Karayolları’nda taşeron işçilerle ilgili başlattığımız örgütlenme ve hukuk mücadelesini başarıyla sonuçlandırdık ve 10 bine yakın taşeron işçisinin kadroya geçmelerini sağladık. YOL-İŞ’in mücadelesi, Türkiye’de gerek asıl işte, gerekse yardımcı işte taşeron işçisi olarak çalışanların kadroya geçirilmelerinin önünü açmıştır. Nitekim hükümetin 720 bin taşeron işçisinin kadroya alınacağını açıklaması, özellikle taşeron meselesini ülkemizin gündemine taşıyan YOL-İŞ açısından memnuniyet verici olmuştur. Ancak söz konusu taşeron işçiler sorununun çözümü 16 Nisan’da yapılacak olan referandum sonrasına bırakılmıştır. Biz tüm taşeron işçilerin kamu işçisi sıfatıyla istihdam edilmesini talep ediyoruz ve bu talebin yakın takipçisi durumundayız.

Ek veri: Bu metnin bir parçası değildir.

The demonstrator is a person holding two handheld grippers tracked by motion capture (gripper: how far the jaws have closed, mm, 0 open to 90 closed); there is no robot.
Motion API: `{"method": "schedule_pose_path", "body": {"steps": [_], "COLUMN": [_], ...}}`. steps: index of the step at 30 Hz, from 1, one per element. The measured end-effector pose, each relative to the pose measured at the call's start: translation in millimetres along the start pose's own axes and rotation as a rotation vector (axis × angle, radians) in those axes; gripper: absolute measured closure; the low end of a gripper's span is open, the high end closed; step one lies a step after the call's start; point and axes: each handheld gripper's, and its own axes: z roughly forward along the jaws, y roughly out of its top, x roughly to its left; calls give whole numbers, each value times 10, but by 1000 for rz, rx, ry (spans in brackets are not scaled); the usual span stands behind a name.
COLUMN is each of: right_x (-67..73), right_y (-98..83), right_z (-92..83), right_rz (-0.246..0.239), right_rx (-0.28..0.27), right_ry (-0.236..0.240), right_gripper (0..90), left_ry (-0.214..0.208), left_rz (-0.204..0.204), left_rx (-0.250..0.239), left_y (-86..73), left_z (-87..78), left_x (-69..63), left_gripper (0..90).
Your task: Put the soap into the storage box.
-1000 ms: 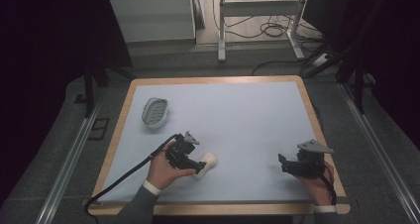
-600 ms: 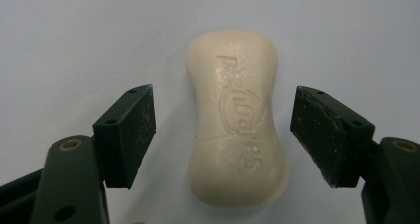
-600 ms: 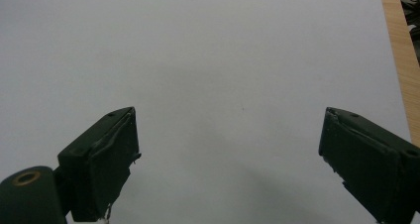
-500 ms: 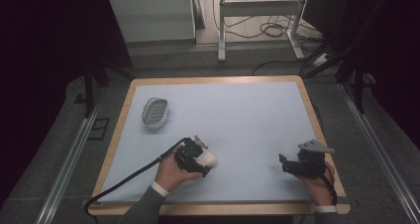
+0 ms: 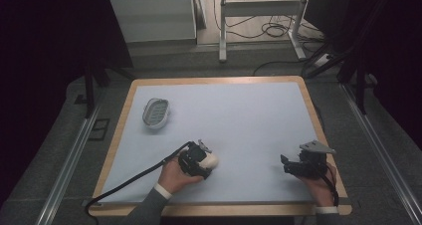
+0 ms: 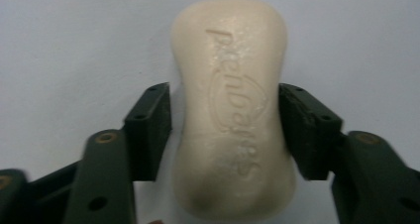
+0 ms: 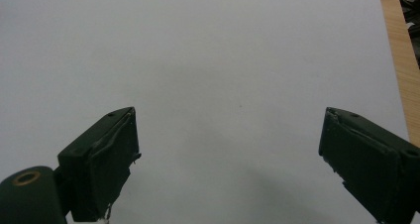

Ülkemizin ve çalışma hayatımızın sorunları var, ama karamsarlık içinde değiliz. Sendikalar çağdaş demokrasinin, sosyal adaletin ve gelişkin ekonominin vazgeçilmez kurumlarıdır. İşçileri örgütlenememiş bir ülkenin sadece demokrasisi değil, ekonomisi de sorunlu ve güçsüzdür. Sendikamız bu görüşten hareketle 2017 yılında da üyelerini en iyi şekilde temsil etmek, sendikal haklarımızı güvence altına almak için her zamankinden daha çok çalışacaktır”.